Sir Lovkins ears are his personality!


----------



## Summergirl73 (Sep 18, 2011)

I'm not sure if they will ever drop, but I have to say, I kinda hope they don't! His ears are just so beyond adorable! ♥


----------



## LexiMom (Feb 7, 2012)

Summergirl73 said:


> I'm not sure if they will ever drop, but I have to say, I kinda hope they don't! His ears are just so beyond adorable! ♥


 I agree - I just LOVE his ears and every picture I see of him just makes me smile


----------



## hoaloha (Jan 27, 2012)

Christina, he looks super cute in that first photo with that expression! lol! i think he is quite a cutie ears and all!


----------



## zooeysmom (Aug 1, 2011)

I love his ears so much! He is like a stuffed toy! He reminds me of the dog "Happy" from 7th Heaven.


----------



## Furbabies mom (Jul 25, 2011)

He is beyond cute!!! I think he looks like a little koala bear!!!


----------



## SammieMom (Nov 13, 2010)

Lovkins mama said:


> Sir Lovkins is 8 months old now and his ears are still up. So I am guessing they are not going to drop? Do ya'll think they ever will? One of the things I love about malteses is there ears. Never the less I love him more than life itself, but has anyone experienced this?

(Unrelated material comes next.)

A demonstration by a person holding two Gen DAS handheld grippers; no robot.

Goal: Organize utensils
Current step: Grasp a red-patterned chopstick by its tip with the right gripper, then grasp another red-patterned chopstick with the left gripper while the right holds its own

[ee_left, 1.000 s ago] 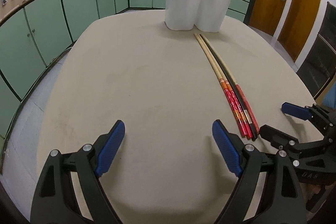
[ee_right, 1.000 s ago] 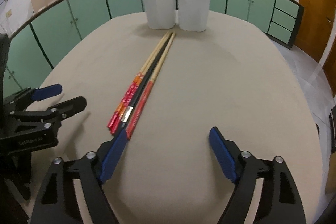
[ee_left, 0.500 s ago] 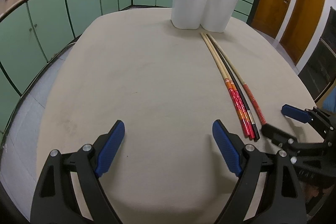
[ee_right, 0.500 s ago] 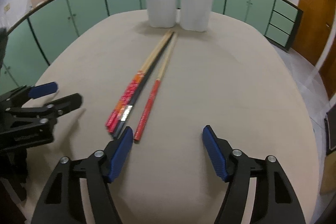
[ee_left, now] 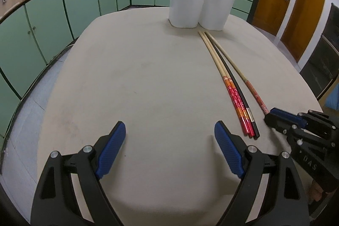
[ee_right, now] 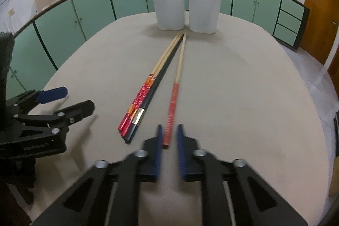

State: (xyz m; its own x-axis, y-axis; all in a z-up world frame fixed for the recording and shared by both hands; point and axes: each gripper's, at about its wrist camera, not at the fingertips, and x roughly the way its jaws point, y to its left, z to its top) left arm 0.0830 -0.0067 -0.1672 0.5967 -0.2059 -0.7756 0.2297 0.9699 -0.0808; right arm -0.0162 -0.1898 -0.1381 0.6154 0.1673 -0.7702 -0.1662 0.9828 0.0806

I love the christmas pic because I had taking like 20 pictures at this point and he was totally over it and he really expresses it. The other pic was him just freshly cut enjoying a little bully stick laying on his quilt (made for him).


First off, he is a DOLL BABY! When I first saw Sammie at Breeders his ears were folded, then at 8 weeks (photo) they were standing straight up :w00t: and stayed that way until I believe it was around 5 months, I noticed he would have one folded or both, then I would look and they would be back up. this went on for a while and stood up more if he got excited or playing. I stared at them ALL the time waiting. Well, I don't remember the exact month but they finally folded all the way over for good. :aktion033: When I would ask people about it, some asked me does he has Westie in him and I would say no. So if he is like Sammie they will fold late. My Vet at the time had no idea, except that he needed more hair grown out to hold them down. I have no idea what causes it. But I found out it's common, I just don't know the longest amount of time it can take.


----------



## SammieMom (Nov 13, 2010)

I see they are folded some in your Avatar photo. Do they ever fold? I kinda think they will eventually from that photo.


----------



## Madison's Mom (Dec 26, 2007)

I LOVE his ears. I think they give him such personality!


----------



## MoonDog (Jun 6, 2011)

Well you already know how I feel about Sir Lovkin's ears. I LOVE THEM!!! If he were mine, I'd pray they'd stay just the way they are. :wub: The other day, Phoebe's ear was sticking up and my 14 year old Nicholas said, "Hey look Mom! Phoebe has a Lovkins ear!"


----------



## lynda (Oct 11, 2005)

I don't know if they will come down or not but they sure are cute.:wub:


----------



## Johita (Jul 10, 2009)

Awww I love his ears like that. He really knows how to work 'em


----------



## Lovkins mama (Dec 15, 2011)

awwww.... thank you everybody for the nice comments! Ya'll make me feel better. He's my little alfalpha  and Auntie Robin and Sylvia always make me smile. Yes Miss Kandis sometimes they fold other times he is alert and looking to get into some trouble lol. Your Right Glenda, they do give him personality.


----------



## Lovkins mama (Dec 15, 2011)

zooeysmom said:


> I love his ears so much! He is like a stuffed toy! He reminds me of the dog "Happy" from 7th Heaven.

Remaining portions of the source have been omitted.